WORK INSTRUCTIONS →
Your output should be the entries below, from the first line up to and including the line with "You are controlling", reproduced exactly and with no other lines.

RECORD EXTRACTS →

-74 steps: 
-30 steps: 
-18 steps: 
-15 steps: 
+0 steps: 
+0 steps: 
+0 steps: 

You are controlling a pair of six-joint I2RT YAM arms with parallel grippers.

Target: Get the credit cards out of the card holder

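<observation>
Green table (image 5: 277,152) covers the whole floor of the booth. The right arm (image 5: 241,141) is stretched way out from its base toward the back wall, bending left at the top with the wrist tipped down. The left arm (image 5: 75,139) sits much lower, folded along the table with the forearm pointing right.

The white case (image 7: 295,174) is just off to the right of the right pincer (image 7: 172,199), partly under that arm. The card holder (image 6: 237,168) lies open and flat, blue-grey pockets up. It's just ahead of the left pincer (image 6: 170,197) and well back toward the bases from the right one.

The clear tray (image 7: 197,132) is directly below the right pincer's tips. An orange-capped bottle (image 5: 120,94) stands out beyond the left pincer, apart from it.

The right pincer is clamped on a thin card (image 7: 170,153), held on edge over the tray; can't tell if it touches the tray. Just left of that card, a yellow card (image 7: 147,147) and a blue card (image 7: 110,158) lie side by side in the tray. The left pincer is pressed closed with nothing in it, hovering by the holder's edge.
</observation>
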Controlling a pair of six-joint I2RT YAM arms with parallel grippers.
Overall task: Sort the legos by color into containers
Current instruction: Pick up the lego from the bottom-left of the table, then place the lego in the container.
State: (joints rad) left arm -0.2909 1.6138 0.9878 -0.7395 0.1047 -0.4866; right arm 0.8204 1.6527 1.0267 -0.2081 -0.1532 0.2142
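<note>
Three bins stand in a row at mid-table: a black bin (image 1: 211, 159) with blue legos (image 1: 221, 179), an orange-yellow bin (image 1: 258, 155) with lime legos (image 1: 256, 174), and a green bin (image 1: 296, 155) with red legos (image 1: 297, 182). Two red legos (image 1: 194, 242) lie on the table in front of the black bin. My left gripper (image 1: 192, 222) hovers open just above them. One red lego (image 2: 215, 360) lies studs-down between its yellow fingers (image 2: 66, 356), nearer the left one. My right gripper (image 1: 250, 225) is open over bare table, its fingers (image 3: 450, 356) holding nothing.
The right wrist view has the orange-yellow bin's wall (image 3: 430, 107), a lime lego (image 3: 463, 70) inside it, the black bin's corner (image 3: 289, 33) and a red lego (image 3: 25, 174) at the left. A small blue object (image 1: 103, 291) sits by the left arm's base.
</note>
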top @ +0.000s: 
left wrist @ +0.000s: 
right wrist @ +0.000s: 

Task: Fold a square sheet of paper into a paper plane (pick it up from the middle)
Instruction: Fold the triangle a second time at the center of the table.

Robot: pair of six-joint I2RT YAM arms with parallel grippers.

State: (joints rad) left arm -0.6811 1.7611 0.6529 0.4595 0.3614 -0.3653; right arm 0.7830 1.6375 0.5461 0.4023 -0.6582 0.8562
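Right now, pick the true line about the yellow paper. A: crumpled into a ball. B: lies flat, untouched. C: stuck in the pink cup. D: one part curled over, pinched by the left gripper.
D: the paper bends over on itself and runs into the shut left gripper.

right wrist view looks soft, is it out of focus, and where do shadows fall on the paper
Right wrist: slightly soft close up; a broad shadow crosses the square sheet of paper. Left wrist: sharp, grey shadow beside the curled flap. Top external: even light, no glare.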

EXERCISE SOLUTION →
-74 steps: 
-30 steps: 
-18 steps: 
-15 steps: 
+0 steps: 
+0 steps: 
+0 steps: 

You are controlling a pair of six-joint I2RT YAM arms with parallel grippers.

This answer requires nothing else.